1.  I made two pear frangipane tarts as a private challenge against the doom-and-gloom of the times, because:

--  there is nothing less necessary than a pear frangipane tart and that is exactly what we need if we are going to soldier on,

--  I have never made them before (love new things!), and the not knowing and uncertainty are good teachers in this time (they turned out well)

 --  they test sinfully luxuriant and perfect, tiny mouth orgasms, and that is what is denied from us, the Internal Enemies of the Reich (those who don't support Trump)

Each is intended to feed fifteen people.  I have almost finished one in less than two days, and with each mouthful I think of all those who would not want me to be happy, whose own joy is based on my humiliation and despair.  And then I want to share my tarts with them, to make them sunny and kind, too.

2.  A perfect storm of the usual kind of computer crap hit me.  I spent almost seven hours yesterday trying to fix the problems on my own, then another two hours with a "technician" who tried the solutions I had already found and managed to fix nothing but add two more problems before abruptly breaking off the connection.

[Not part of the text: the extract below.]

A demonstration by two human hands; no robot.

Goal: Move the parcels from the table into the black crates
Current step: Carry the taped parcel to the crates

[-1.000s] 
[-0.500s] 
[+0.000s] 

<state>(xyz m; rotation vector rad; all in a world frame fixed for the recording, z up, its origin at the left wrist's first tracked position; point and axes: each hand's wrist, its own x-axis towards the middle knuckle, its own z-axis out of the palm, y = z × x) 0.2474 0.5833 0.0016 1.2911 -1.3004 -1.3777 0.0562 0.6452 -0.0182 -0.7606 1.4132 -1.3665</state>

Finally, at one in the morning, I got hold of a technician who was a goddess.  She was competent, smart and simply fixed all my problems slam-bam-thank-you-ma'am (and yes, I know that is about something else, but brevity can be what lifts one's heart up when it comes to computers).  Sadly, I bet she is paid chicken feed.

I was struck again by the way all the big computing sites hide from us, their customers.  Just try to find an actual address to write to about your bill, just try to find an actual answer to your problem without sacrificing the next ten years to the search.

Many sites instruct you to go to their discussion forum, an imaginary almost-empty room, with banana peels and empty beer bottles and dirt on the floor, chairs overturned, a few geeks deep in their computers, and nobody from the firm present.  The questions at those forums (fori?) are about whether dogs really have four legs, whether computers need to be turned on and so on.

The free sites, such as Blogger, are obviously the worst, because we users are not the customers of the site.  Nope, we are the content!  And the content cannot have a voice.  But even the paying sites try their utmost to not speak to any of their customers.  It's hilarious, given that old saw about customers always being right.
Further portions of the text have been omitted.